**WORK ITEM**
An unaltered copy of the listing below is required.

**COLLECTED MATERIAL**

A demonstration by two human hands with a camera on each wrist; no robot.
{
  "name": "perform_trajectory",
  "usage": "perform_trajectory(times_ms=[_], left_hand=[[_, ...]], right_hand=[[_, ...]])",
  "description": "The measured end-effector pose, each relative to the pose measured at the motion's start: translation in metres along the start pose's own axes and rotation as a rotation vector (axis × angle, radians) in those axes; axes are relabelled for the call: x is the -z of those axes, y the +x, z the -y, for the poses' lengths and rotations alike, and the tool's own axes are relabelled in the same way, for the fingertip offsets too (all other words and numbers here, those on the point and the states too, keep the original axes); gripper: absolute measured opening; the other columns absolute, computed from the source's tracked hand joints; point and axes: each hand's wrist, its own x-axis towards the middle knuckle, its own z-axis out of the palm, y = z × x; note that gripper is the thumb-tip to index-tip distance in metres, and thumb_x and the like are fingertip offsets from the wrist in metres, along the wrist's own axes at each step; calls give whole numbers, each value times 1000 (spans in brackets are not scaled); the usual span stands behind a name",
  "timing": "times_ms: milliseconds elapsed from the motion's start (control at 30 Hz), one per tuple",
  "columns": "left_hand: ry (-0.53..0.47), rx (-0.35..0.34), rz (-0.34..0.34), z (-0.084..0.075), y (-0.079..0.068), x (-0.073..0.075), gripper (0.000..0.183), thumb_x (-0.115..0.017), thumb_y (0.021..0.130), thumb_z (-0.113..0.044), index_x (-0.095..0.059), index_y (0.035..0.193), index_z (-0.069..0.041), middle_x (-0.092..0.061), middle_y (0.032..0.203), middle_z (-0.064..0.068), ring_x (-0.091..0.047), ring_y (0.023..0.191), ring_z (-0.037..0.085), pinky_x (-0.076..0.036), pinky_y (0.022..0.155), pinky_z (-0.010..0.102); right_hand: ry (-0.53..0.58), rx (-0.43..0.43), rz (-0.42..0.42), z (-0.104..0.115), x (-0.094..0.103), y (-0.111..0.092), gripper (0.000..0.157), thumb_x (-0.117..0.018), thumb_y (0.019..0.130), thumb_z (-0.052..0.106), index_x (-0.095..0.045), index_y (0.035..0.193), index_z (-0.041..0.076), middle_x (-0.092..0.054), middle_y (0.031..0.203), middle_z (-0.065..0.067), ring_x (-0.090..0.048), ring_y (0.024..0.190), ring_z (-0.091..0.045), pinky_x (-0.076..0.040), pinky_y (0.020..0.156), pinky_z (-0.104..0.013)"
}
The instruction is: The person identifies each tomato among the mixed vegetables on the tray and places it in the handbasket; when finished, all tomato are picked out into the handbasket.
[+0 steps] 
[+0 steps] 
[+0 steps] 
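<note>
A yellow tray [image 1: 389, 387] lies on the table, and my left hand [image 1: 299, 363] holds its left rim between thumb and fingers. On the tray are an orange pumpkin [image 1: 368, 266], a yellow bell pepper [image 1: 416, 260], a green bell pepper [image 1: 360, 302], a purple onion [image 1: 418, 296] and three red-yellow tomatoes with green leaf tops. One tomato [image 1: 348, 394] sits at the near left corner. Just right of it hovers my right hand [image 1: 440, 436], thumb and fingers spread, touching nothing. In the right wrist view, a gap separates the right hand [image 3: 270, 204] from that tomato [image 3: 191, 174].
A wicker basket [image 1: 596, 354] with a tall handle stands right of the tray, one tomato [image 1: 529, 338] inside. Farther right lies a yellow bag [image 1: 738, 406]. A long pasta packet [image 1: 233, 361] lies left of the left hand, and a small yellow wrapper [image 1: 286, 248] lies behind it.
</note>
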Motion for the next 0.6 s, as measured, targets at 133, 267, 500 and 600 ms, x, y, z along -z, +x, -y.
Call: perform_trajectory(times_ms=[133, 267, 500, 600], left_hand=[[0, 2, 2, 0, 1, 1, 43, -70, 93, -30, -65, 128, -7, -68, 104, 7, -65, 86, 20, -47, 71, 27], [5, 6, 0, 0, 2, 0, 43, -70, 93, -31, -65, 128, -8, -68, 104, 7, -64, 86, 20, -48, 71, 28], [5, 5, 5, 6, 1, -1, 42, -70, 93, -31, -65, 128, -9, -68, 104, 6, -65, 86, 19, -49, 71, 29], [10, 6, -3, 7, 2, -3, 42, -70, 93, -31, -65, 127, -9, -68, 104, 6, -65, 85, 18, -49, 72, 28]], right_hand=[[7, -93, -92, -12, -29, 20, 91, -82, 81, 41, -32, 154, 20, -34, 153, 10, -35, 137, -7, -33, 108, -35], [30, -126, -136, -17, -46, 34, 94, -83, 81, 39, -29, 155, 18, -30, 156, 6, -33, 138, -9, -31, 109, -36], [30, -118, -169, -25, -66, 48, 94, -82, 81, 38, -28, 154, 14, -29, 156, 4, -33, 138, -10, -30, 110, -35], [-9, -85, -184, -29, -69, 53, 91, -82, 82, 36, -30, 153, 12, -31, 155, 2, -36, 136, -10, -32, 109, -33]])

**TASK SOLUTION**
A demonstration by two human hands with a camera on each wrist; no robot.
{
  "name": "perform_trajectory",
  "usage": "perform_trajectory(times_ms=[_], left_hand=[[_, ...]], right_hand=[[_, ...]])",
  "description": "The measured end-effector pose, each relative to the pose measured at the motion's start: translation in metres along the start pose's own axes and rotation as a rotation vector (axis × angle, radians) in those axes; axes are relabelled for the call: x is the -z of those axes, y the +x, z the -y, for the poses' lengths and rotations alike, and the tool's own axes are relabelled in the same way, for the fingertip offsets too (all other words and numbers here, those on the point and the states too, keep the original axes); gripper: absolute measured opening; the other columns absolute, computed from the source's tracked hand joints; point and axes: each hand's wrist, its own x-axis towards the middle knuckle, its own z-axis out of the palm, y = z × x; note that gripper is the thumb-tip to index-tip distance in metres, and thumb_x and the like are fingertip offsets from the wrist in metres, along the wrist's own axes at each step; calls give whole numbers, each value times 1000 (spans in brackets are not scaled); the usual span stands behind a name",
  "timing": "times_ms: milliseconds elapsed from the motion's start (control at 30 Hz), one per tuple",
  "columns": "left_hand: ry (-0.53..0.47), rx (-0.35..0.34), rz (-0.34..0.34), z (-0.084..0.075), y (-0.079..0.068), x (-0.073..0.075), gripper (0.000..0.183), thumb_x (-0.115..0.017), thumb_y (0.021..0.130), thumb_z (-0.113..0.044), index_x (-0.095..0.059), index_y (0.035..0.193), index_z (-0.069..0.041), middle_x (-0.092..0.061), middle_y (0.032..0.203), middle_z (-0.064..0.068), ring_x (-0.091..0.047), ring_y (0.023..0.191), ring_z (-0.037..0.085), pinky_x (-0.076..0.036), pinky_y (0.022..0.155), pinky_z (-0.010..0.102); right_hand: ry (-0.53..0.58), rx (-0.43..0.43), rz (-0.42..0.42), z (-0.104..0.115), x (-0.094..0.103), y (-0.111..0.092), gripper (0.000..0.157), thumb_x (-0.117..0.018), thumb_y (0.019..0.130), thumb_z (-0.052..0.106), index_x (-0.095..0.045), index_y (0.035..0.193), index_z (-0.041..0.076), middle_x (-0.092..0.054), middle_y (0.031..0.203), middle_z (-0.065..0.067), ring_x (-0.090..0.048), ring_y (0.024..0.190), ring_z (-0.091..0.045), pinky_x (-0.076..0.040), pinky_y (0.020..0.156), pinky_z (-0.104..0.013)"
}
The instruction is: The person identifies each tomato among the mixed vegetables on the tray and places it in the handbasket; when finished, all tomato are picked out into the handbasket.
[+0 steps] 
[+0 steps] 
[+0 steps] 
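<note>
A yellow tray [image 1: 389, 387] lies on the table, and my left hand [image 1: 299, 363] holds its left rim between thumb and fingers. On the tray are an orange pumpkin [image 1: 368, 266], a yellow bell pepper [image 1: 416, 260], a green bell pepper [image 1: 360, 302], a purple onion [image 1: 418, 296] and three red-yellow tomatoes with green leaf tops. One tomato [image 1: 348, 394] sits at the near left corner. Just right of it hovers my right hand [image 1: 440, 436], thumb and fingers spread, touching nothing. In the right wrist view, a gap separates the right hand [image 3: 270, 204] from that tomato [image 3: 191, 174].
A wicker basket [image 1: 596, 354] with a tall handle stands right of the tray, one tomato [image 1: 529, 338] inside. Farther right lies a yellow bag [image 1: 738, 406]. A long pasta packet [image 1: 233, 361] lies left of the left hand, and a small yellow wrapper [image 1: 286, 248] lies behind it.
</note>
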Motion for the next 0.6 s, as measured, targets at 133, 267, 500 and 600 ms, x, y, z along -z, +x, -y.
Call: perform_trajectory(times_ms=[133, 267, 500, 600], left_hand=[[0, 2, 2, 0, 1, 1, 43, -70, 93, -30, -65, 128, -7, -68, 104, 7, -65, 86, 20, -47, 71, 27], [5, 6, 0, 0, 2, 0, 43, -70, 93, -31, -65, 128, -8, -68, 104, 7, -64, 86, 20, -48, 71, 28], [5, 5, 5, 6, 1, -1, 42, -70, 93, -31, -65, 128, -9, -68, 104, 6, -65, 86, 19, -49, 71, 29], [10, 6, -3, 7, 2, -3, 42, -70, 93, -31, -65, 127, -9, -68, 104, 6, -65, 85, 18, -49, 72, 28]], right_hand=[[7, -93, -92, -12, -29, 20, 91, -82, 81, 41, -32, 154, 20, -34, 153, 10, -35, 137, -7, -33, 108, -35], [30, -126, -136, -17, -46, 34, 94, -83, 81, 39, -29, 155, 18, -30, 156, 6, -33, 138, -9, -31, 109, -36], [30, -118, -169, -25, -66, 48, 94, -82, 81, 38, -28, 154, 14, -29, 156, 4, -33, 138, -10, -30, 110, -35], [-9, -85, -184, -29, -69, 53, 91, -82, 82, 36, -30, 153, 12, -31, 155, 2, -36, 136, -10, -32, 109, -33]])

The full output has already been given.